From, the ultimate progressive rock music website

Conor Fynes
Prog Reviewer
3 stars 'Lepidoptera II: The Book of Flight' - Rak (6/10)

Following up on their critically successful debut 'Lepidoptera', Rak continues their concept piece with another plate of symphonic hard rock. First starting as a highly melodic neo- progressive act, this Swiss band has continued to ferment their ambition into something a little more musically challenging. 'The Book of Flight' is an obvious work of toil. However, despite their obvious promise and talent, Rak's sophomore leaves me with a mixed impression.

Even playing within a genre infamous for its indulgence and complexity, it still takes a certain level of conviction to write an album-long piece of music. While 'The Book of Flight' may be broken into 'volumes', it flows more or less as a continuous piece of music. Even disregarding that, the songwriting is drawn out and longwinded, with four of the album's six tracks leaping over the ten minute mark. Surprisingly, the vast majority of Rak's music is still vocal driven, in spite of the lengths. Instrumentally speaking, Rak's style is on the edgier side of the symphonic, or 'classic' prog rock sound, with crunchier, quasi-metal guitars to balance out the typically lush keyboard and synth playing. The musicianship is strong, with the impressive melodic synths and technically challenging guitar playing making up the highlights. For the most part, the instrumentation is kept underneath the domination of the vocals, although 'The Deception' and 'The Great Machine' both feature some excellent instrumental moments that feel far too short-lived.

For a fairly long album that's largely led by the vocals of Dave Thwaites, his singing becomes quite a hot topic when judging the record. 'The Book of Flight' convinces me of two things concerning Thwaites' vocals. The first is that he is a good singer, with a voice that's well capable of conveying emotion and warmth. The second, and perhaps more important point is that, despite Thwaites' strength for more laid-back vocals, his delivery on 'The Book of Flight' too often sees him attempting to give an 'edgier' performance.
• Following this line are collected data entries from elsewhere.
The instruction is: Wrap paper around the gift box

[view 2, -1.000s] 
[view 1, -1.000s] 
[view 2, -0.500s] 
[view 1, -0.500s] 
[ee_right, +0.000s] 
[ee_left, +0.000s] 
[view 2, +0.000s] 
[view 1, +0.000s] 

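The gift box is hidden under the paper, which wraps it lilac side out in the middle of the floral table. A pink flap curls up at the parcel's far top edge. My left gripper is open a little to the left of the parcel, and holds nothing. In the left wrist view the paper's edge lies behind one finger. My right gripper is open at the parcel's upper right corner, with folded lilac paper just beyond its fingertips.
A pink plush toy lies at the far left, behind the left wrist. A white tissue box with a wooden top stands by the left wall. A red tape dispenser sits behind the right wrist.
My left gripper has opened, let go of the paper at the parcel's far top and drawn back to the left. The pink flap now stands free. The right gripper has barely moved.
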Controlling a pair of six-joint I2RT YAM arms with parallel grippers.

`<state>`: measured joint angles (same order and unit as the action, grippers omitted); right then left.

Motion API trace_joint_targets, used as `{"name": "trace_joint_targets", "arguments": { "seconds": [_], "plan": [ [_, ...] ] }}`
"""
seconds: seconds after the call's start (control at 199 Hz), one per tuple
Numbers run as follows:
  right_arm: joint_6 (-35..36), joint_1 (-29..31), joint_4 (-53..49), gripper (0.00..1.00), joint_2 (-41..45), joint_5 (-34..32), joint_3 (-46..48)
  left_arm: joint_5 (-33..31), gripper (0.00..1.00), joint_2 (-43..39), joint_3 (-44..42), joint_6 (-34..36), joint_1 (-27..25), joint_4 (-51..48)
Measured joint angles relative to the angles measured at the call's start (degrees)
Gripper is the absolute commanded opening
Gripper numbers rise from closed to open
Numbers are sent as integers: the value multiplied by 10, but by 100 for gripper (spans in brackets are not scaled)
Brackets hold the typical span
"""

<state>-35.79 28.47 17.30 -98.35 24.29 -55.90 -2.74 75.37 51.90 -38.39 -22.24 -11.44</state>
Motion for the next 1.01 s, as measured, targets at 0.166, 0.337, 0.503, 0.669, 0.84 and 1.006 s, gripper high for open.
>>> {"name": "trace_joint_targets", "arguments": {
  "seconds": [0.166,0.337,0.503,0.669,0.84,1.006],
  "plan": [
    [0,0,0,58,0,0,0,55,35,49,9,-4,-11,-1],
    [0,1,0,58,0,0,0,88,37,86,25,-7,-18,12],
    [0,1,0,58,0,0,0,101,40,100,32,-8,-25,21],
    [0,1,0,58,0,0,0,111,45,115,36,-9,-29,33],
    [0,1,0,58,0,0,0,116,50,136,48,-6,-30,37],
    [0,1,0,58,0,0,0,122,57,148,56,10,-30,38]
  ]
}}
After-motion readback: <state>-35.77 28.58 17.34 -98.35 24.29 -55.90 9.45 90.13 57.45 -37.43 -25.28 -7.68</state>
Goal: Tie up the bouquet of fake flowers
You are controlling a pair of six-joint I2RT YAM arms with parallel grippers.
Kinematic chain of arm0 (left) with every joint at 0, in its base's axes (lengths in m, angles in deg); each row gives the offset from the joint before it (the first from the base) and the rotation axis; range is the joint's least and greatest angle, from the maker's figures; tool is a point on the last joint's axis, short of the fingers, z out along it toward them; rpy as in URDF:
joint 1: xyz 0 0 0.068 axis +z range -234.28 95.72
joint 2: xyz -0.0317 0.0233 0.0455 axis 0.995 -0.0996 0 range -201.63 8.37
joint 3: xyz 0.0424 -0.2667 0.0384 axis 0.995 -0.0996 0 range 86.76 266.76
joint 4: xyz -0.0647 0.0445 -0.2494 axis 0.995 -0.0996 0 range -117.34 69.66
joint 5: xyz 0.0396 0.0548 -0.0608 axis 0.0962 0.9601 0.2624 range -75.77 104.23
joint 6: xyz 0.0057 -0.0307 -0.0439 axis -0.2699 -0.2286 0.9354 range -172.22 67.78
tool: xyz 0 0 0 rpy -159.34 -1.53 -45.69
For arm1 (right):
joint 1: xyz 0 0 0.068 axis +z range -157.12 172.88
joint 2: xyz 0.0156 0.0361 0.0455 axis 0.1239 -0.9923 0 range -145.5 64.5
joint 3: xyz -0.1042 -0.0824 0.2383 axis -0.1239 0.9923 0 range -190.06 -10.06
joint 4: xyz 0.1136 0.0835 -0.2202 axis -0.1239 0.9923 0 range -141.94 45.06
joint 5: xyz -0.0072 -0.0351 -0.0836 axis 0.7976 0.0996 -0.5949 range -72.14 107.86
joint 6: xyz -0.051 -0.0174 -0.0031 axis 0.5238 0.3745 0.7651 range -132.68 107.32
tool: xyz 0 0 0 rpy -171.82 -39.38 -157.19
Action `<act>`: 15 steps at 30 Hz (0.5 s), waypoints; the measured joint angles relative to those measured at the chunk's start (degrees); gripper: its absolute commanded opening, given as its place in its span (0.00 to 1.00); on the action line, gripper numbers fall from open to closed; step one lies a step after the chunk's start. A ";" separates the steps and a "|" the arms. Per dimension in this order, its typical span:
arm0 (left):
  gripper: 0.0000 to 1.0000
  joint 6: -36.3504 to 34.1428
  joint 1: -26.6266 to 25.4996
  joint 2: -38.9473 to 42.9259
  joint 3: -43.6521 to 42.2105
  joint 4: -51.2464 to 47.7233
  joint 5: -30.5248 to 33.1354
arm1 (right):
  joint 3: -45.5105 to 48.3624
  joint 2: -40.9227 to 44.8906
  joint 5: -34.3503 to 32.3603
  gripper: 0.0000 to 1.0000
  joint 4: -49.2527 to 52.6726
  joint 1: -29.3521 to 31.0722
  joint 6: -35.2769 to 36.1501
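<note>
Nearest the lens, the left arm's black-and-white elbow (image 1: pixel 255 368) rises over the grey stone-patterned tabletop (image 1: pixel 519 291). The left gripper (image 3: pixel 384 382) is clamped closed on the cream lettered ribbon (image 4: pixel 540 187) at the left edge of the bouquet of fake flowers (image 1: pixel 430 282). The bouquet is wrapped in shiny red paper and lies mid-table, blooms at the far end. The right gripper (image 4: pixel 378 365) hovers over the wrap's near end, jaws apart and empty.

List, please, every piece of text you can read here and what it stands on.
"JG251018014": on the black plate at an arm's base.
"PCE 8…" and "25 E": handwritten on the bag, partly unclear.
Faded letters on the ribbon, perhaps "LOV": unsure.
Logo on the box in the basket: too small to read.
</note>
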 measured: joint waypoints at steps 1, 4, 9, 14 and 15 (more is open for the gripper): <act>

In truth, it does not work nearly as well as a singer like Thwaites is clearly capable of. Much like the instrumental passages, Thwaites' more tender moments are excellent and brutally short- lived. Due to Rak's more drawn out and repetitive composition style, a single less-than- successful vocal idea can drag down an entire 'volume' her,e and that is certainly the case with 'The Book of Flight'.

Rak have impressed me, if only mildly, with this second album. Indeed, it does feel as if this band needs to consolidate their sound. While ambitious; the longform format feels largely superfluous relative to the band's style and emphasis on repetition. There is plenty of potential and promise with the band's sound, and 'The Book of Flight' is certainly worth a listen to any fan of a more keyboard-laden prog sound, but there is some room here to improve.